Dataset content:

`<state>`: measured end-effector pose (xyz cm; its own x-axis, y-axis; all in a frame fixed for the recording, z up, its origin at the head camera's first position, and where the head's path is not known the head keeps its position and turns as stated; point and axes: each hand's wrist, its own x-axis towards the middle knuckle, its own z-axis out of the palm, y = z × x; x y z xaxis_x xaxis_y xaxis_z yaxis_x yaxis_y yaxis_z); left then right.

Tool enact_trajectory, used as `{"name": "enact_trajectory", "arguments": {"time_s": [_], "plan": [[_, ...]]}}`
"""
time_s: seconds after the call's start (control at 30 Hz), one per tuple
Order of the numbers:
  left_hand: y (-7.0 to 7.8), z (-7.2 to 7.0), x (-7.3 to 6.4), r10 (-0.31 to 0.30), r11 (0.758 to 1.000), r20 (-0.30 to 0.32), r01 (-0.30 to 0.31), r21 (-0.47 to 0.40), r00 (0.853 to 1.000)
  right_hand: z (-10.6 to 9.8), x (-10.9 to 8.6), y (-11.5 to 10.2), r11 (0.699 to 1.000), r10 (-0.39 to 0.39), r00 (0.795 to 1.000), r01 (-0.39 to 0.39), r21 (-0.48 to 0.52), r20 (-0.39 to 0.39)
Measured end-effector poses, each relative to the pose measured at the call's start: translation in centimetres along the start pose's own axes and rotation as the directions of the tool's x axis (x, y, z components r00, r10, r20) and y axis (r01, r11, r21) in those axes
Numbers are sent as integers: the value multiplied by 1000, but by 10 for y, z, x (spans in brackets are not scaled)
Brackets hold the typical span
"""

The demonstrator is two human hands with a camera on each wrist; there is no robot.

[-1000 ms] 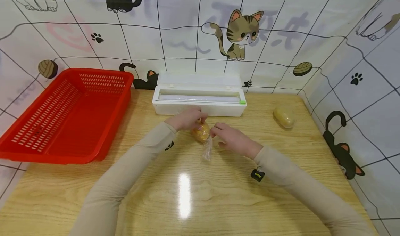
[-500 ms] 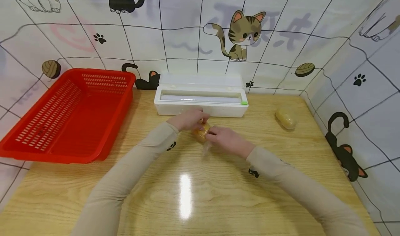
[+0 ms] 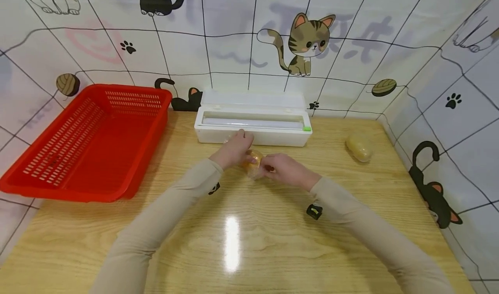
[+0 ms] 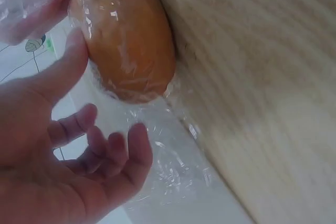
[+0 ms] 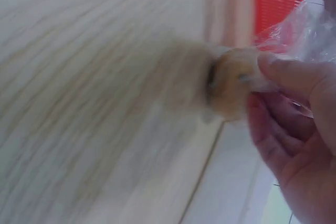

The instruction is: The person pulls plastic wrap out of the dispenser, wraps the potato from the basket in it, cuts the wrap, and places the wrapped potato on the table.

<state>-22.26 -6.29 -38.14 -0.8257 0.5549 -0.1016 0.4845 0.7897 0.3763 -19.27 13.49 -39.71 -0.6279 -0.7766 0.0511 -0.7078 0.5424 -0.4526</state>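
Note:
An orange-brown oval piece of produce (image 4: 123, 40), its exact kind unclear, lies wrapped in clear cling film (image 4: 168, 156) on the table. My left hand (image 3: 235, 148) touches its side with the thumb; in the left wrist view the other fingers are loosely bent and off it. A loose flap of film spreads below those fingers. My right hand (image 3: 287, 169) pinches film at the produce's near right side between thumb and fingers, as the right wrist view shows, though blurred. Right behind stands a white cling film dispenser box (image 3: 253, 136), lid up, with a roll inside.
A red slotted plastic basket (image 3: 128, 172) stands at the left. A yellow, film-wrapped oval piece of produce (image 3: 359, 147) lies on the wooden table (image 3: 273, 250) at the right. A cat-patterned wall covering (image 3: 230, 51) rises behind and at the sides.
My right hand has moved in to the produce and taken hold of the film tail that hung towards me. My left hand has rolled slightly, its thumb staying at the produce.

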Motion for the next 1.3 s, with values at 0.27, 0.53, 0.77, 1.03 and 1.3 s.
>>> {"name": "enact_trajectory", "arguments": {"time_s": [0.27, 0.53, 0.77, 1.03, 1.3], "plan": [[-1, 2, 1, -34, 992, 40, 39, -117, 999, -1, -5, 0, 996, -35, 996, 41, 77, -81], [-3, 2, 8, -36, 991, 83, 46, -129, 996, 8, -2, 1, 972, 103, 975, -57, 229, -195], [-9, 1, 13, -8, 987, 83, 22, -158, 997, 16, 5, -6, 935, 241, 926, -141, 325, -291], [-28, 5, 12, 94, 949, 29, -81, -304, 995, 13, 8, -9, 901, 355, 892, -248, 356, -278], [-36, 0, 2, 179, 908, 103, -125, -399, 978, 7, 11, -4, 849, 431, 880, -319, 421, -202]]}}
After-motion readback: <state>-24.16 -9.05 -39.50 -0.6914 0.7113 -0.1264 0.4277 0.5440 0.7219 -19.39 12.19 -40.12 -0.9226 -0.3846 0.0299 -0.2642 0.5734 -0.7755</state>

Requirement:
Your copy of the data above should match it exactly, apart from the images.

Answer for this exercise:
`<state>`: measured end-effector pose (xyz cm; its own x-axis, y-axis; all in a frame fixed for the recording, z up, its origin at the head camera's first position, and where the head's path is not known the head keeps its position and turns as stated; point and axes: each hand's wrist, its own x-axis towards the middle knuckle, its own z-axis out of the palm, y = z × x; x y z xaxis_x xaxis_y xaxis_z yaxis_x yaxis_y yaxis_z); left then right.

Tool enact_trajectory, used as `{"name": "enact_trajectory", "arguments": {"time_s": [_], "plan": [[_, ...]]}}`
"""
time_s: seconds after the call's start (control at 30 Hz), one per tuple
Order of the numbers:
  left_hand: y (-7.0 to 7.8), z (-7.2 to 7.0), x (-7.3 to 6.4), r10 (-0.31 to 0.30), r11 (0.758 to 1.000), r20 (-0.30 to 0.32), r01 (-0.30 to 0.31), r21 (-0.47 to 0.40), r00 (0.853 to 1.000)
  right_hand: z (-10.6 to 9.8), x (-10.9 to 8.6), y (-11.5 to 10.2), r11 (0.699 to 1.000), r10 (-0.39 to 0.39), r00 (0.795 to 1.000), r01 (-0.39 to 0.39), r21 (-0.48 to 0.52), r20 (-0.39 to 0.39)
Measured end-effector poses, each relative to the pose measured at the call's start: translation in centimetres along the start pose's own axes and rotation as the directions of the tool's x axis (x, y, z components r00, r10, r20) and y axis (r01, r11, r21) in those axes
Numbers are sent as integers: the value multiplied by 1000, but by 10 for y, z, x (spans in brackets are not scaled)
Brackets hold the typical span
"""

The demonstrator is two human hands with a camera on each wrist; there is no robot.

[-1000 ms] 
[-500 ms] 
[+0 ms] 
[+0 ms] 
[+0 ms] 

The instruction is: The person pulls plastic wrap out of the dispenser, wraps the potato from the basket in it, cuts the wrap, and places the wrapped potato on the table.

<state>-22.26 -6.29 -38.14 -0.8257 0.5549 -0.1016 0.4845 0.7897 0.3763 -19.27 13.49 -39.71 -0.6279 -0.7766 0.0511 -0.7078 0.5424 -0.4526</state>
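Note:
An orange-brown oval piece of produce (image 4: 123, 40), its exact kind unclear, lies wrapped in clear cling film (image 4: 168, 156) on the table. My left hand (image 3: 235, 148) touches its side with the thumb; in the left wrist view the other fingers are loosely bent and off it. A loose flap of film spreads below those fingers. My right hand (image 3: 287, 169) pinches film at the produce's near right side between thumb and fingers, as the right wrist view shows, though blurred. Right behind stands a white cling film dispenser box (image 3: 253, 136), lid up, with a roll inside.
A red slotted plastic basket (image 3: 128, 172) stands at the left. A yellow, film-wrapped oval piece of produce (image 3: 359, 147) lies on the wooden table (image 3: 273, 250) at the right. A cat-patterned wall covering (image 3: 230, 51) rises behind and at the sides.
My right hand has moved in to the produce and taken hold of the film tail that hung towards me. My left hand has rolled slightly, its thumb staying at the produce.
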
Motion for the next 1.3 s, with values at 0.27, 0.53, 0.77, 1.03 and 1.3 s.
>>> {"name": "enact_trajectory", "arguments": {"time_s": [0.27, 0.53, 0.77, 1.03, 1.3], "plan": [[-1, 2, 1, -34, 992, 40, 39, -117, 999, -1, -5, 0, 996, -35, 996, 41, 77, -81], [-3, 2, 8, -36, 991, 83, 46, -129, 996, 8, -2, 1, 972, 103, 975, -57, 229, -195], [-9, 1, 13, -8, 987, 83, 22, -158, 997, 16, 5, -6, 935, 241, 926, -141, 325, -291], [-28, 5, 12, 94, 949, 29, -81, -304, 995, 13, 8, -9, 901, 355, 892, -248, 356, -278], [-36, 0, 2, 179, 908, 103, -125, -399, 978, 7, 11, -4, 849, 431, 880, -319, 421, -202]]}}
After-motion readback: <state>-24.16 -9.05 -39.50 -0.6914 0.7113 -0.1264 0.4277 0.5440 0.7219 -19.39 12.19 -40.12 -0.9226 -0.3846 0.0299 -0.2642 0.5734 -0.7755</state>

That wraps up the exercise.